How is your environment affecting you?


Brookshire, B. (2014). Mold may mean bad news for the brain. Retrieved on 14 June 2017 from

Burge, P., S. (2004). Sick building syndrome. Occupational and Environmental Medicine, 61, 185-190.

Harding, C, et al. (2014). Mold inhalation, brain inflammation and behavioral dysfunction. Society for Neuroscience Meeting, Washington, DC.

Sumedha, M. J. (2012). The sick building syndrome. Indian Journal of Occupational and Environmental Medicine, 12(2), 61-64.

Sanjay, G. (2015). Interview with mold survivor Sandy Wolfe. Retrieved 14 June 2017 from

Picture Source: Pixabay


Ich danke dir für diese Info , es ist sehr aufschlussreich

It is but is part and parcel of modern life now. Most especially given the use of drywall that is perfect fodder for mold when it has been wet. It is an important discussion.

Great article, that's so funny I was just going to write about this same topic and some pointed out on my blog to look at your blog! Great stuff up voted and followed :)

Thank you! It is a topic close to my heart. It doesn't get enough exposure.
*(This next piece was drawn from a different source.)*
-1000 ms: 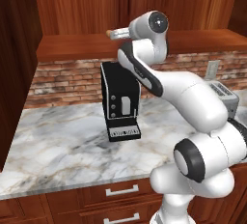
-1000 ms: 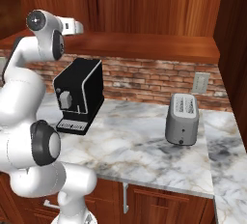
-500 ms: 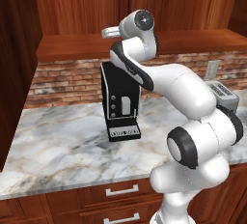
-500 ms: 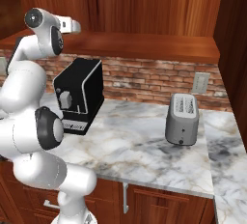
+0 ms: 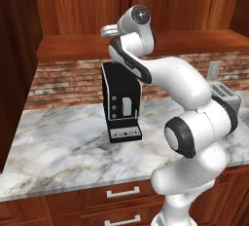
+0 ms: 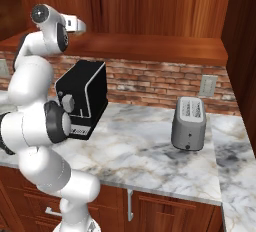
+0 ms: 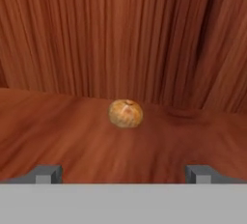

If people like it I can take an aspect of it and go into more detail. :)

Nice write up of an important issue. Mold can be dangerous for sure! All those molds, bacteria and yeasts that can get into our body... The bottom video has to do with the health of Roundup herbicide, which affects the environmental health of everyone in the nearby biosphere, as it gets into the water table as well.

@krnel Yes mold is terrible and I can assure you mold poisoning can be devastating to health. Yes, the reason I put that video at the end because it was a reference and SBS can be related to toxic pesticides and herbicides used around building. Typically in America HOA's (housing associations) are renowned for using pesticides and my animals have routinely been poisoned as a result. It astounds me that humans have to wear full body suits to spray roundup in an area. How on earth can it be safe for people walking by, driving by, wildlife and domestic animals? It makes no logical sense and yet no one asks these questions. Thank you for reading and commenting I really appreciate it.